Polymer networks that sustain large reversible deformations are widespread in engineering, biomedical, and electronic applications. At high temperatures or solvent concentrations, these materials are excessively brittle due to negligible energy dissipation in the vicinity of cracks. Recently, this issue was resolved by Gong and co-workers by embedding a stiff, and pre-stretched polymer filler network within a soft and extensible polymer matrix network. Yet how the molecular architecture of these filler and matrix networks ultimately dictates the macroscopic fracture toughness remains unknown.
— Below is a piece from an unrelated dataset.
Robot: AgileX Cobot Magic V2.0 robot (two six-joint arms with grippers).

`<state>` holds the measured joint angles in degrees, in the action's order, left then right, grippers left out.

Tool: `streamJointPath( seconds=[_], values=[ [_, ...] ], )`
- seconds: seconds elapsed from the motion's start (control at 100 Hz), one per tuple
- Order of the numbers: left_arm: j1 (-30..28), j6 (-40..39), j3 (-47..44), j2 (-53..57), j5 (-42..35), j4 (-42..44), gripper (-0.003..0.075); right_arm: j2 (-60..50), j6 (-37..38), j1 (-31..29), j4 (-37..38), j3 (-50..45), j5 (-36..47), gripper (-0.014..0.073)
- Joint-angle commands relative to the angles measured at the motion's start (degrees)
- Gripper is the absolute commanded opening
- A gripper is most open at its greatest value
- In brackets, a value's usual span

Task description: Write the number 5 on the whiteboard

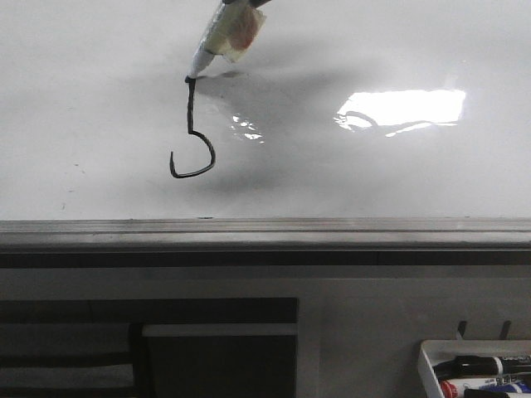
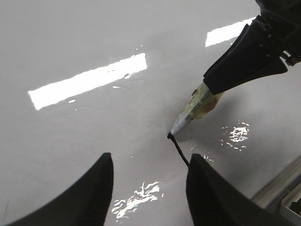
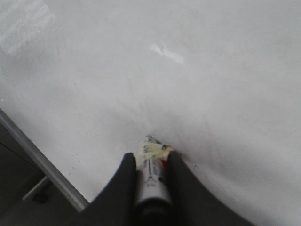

Here, I will discuss the use of chain transfer agents and catalysts to control the concentration of chain ends during gelation, the percolation threshold, the static heterogeneities, and the small- and large-strain mechanical properties of polymer networks. I will consider three (3) networks with similar densities of elastically active chains and evaluate their architecture and mechanical properties through confocal microscopy, tensile tests, and mechanochemistry. I will show that delayed percolation of polymer networks results in nucleation of static inhomogeneities near the gel point, and lower chain extensibilities and delocalized stresses ahead of the crack front. Finally, I will provide rationale for controlling gelation to design networks with an optimal combination of reversible elasticity and fracture toughness at high temperatures and solvent concentrations.